> EXERCISE AIM
Give the data below again exactly as written, without its pictures.

> MATERIAL PROVIDED
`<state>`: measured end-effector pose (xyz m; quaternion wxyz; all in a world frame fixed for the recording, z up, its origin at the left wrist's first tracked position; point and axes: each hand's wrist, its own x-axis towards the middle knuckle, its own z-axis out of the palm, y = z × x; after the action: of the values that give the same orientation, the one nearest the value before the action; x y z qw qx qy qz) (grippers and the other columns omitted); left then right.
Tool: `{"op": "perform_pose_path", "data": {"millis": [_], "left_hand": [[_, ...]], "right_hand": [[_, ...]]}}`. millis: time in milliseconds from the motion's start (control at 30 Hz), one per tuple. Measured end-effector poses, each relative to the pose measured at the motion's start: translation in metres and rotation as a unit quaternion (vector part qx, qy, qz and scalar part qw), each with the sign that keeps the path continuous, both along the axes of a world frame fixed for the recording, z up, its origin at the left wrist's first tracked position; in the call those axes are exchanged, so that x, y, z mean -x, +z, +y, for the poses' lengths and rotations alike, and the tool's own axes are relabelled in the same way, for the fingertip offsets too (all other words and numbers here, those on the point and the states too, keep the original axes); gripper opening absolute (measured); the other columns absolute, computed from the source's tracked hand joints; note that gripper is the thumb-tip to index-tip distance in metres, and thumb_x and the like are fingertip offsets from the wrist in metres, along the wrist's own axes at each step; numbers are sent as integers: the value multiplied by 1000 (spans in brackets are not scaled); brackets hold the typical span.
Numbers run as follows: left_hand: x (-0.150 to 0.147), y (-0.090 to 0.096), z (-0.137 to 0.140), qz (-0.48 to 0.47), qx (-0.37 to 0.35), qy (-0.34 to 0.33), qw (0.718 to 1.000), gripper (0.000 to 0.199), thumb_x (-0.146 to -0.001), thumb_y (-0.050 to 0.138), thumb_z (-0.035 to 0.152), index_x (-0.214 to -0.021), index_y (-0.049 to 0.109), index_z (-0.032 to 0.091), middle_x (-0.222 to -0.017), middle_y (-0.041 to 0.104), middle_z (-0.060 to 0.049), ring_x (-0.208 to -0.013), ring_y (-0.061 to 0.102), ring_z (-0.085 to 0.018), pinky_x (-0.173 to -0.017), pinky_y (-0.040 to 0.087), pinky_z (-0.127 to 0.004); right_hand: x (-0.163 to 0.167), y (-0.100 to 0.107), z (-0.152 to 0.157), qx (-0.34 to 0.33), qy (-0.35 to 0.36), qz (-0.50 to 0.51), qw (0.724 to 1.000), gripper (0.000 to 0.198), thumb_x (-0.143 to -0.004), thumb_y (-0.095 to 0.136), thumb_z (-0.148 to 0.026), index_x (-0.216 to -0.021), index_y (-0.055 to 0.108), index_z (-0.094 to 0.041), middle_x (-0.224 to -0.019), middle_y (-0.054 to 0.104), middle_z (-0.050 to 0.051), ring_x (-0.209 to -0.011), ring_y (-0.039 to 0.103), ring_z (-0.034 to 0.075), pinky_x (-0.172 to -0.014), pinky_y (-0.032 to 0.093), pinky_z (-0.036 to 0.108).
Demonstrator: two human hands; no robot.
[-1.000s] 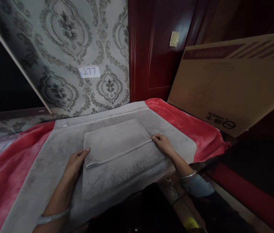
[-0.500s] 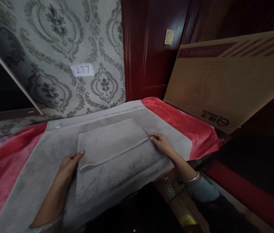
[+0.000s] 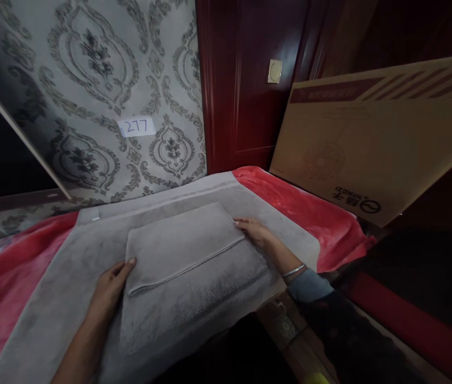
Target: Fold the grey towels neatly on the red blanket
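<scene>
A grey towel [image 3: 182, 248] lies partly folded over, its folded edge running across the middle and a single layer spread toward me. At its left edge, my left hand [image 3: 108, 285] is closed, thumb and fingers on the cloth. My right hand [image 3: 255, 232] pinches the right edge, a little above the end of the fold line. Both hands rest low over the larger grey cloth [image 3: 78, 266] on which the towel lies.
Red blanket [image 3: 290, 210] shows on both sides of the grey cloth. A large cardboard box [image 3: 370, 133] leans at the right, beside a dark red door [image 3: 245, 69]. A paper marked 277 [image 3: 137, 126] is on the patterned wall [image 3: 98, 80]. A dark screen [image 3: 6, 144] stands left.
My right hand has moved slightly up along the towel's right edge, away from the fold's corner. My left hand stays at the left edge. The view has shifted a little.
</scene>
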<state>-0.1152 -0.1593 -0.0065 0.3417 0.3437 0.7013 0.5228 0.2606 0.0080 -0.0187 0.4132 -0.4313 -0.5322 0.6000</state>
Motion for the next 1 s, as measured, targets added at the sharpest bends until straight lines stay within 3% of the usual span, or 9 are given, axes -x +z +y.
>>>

> OUTPUT OF THE EXERCISE
`<state>`: measured end-effector pose (xyz m; quaternion wxyz; all in a world frame fixed for the recording, z up, its origin at the left wrist's first tracked position; point and axes: each hand's wrist, its own x-axis towards the middle knuckle, its own z-axis out of the palm, y = z × x; after the action: of the values that give the same orientation, the one nearest the value before the action; x y z qw qx qy qz) (grippers and the other columns omitted); left then right.
Tool: `{"op": "perform_pose_path", "data": {"millis": [_], "left_hand": [[_, ...]], "right_hand": [[_, ...]]}}`. millis: time in milliseconds from the motion's start (control at 30 Hz), one per tuple. Measured end-effector poses, each relative to the pose measured at the motion's start: translation in metres and rotation as a unit quaternion (vector part qx, qy, qz and scalar part qw), each with the sign that keeps the path continuous, both along the axes of a world frame fixed for the recording, z up, its origin at the left wrist's first tracked position; in the call those axes are exchanged, so that x, y, z mean -x, +z, +y, for the poses' lengths and rotations alike, and the tool's own axes are relabelled in the same way, for the fingertip offsets too (all other words and numbers here, those on the point and the states too, keep the original axes); gripper opening absolute (measured); the other columns absolute, computed from the source's tracked hand joints; note that gripper is the thumb-tip to index-tip distance in metres, and thumb_x and the like are fingertip offsets from the wrist in metres, along the wrist's own axes at each step; numbers are sent as integers: the value multiplied by 1000 (spans in brackets are not scaled); brackets hold the typical span.
Numbers run as follows: left_hand: x (-0.150 to 0.147), y (-0.090 to 0.096), z (-0.137 to 0.140), qz (-0.48 to 0.47), qx (-0.37 to 0.35), qy (-0.34 to 0.33), qw (0.718 to 1.000), gripper (0.000 to 0.199), thumb_x (-0.146 to -0.001), thumb_y (-0.050 to 0.138), thumb_z (-0.035 to 0.152), index_x (-0.214 to -0.021), index_y (-0.049 to 0.109), index_z (-0.032 to 0.091), middle_x (-0.222 to -0.017), middle_y (-0.041 to 0.104), middle_z (-0.060 to 0.049), ring_x (-0.208 to -0.013), ring_y (-0.061 to 0.102), ring_z (-0.085 to 0.018), pinky_x (-0.173 to -0.017), pinky_y (-0.040 to 0.087), pinky_z (-0.127 to 0.004); right_hand: x (-0.163 to 0.167), y (-0.100 to 0.107), z (-0.152 to 0.157), qx (-0.34 to 0.33), qy (-0.35 to 0.36), qz (-0.50 to 0.51), qw (0.724 to 1.000), gripper (0.000 to 0.198), thumb_x (-0.143 to -0.004), thumb_y (-0.095 to 0.136), thumb_z (-0.148 to 0.026), index_x (-0.216 to -0.021), index_y (-0.055 to 0.108), index_z (-0.094 to 0.041), middle_x (-0.224 to -0.019), middle_y (-0.054 to 0.104), middle_z (-0.050 to 0.051), ring_x (-0.209 to -0.011), ring_y (-0.039 to 0.103), ring_z (-0.034 to 0.075), pinky_x (-0.172 to -0.014), pinky_y (-0.032 to 0.093), pinky_z (-0.036 to 0.108).
Demonstrator: two human hands; no robot.
[-1.000s] 
[-0.500s] 
[+0.000s] 
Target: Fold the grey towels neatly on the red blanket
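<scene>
A grey towel [image 3: 182, 248] lies partly folded over, its folded edge running across the middle and a single layer spread toward me. At its left edge, my left hand [image 3: 108, 285] is closed, thumb and fingers on the cloth. My right hand [image 3: 255, 232] pinches the right edge, a little above the end of the fold line. Both hands rest low over the larger grey cloth [image 3: 78, 266] on which the towel lies.
Red blanket [image 3: 290, 210] shows on both sides of the grey cloth. A large cardboard box [image 3: 370, 133] leans at the right, beside a dark red door [image 3: 245, 69]. A paper marked 277 [image 3: 137, 126] is on the patterned wall [image 3: 98, 80]. A dark screen [image 3: 6, 144] stands left.
My right hand has moved slightly up along the towel's right edge, away from the fold's corner. My left hand stays at the left edge. The view has shifted a little.
</scene>
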<state>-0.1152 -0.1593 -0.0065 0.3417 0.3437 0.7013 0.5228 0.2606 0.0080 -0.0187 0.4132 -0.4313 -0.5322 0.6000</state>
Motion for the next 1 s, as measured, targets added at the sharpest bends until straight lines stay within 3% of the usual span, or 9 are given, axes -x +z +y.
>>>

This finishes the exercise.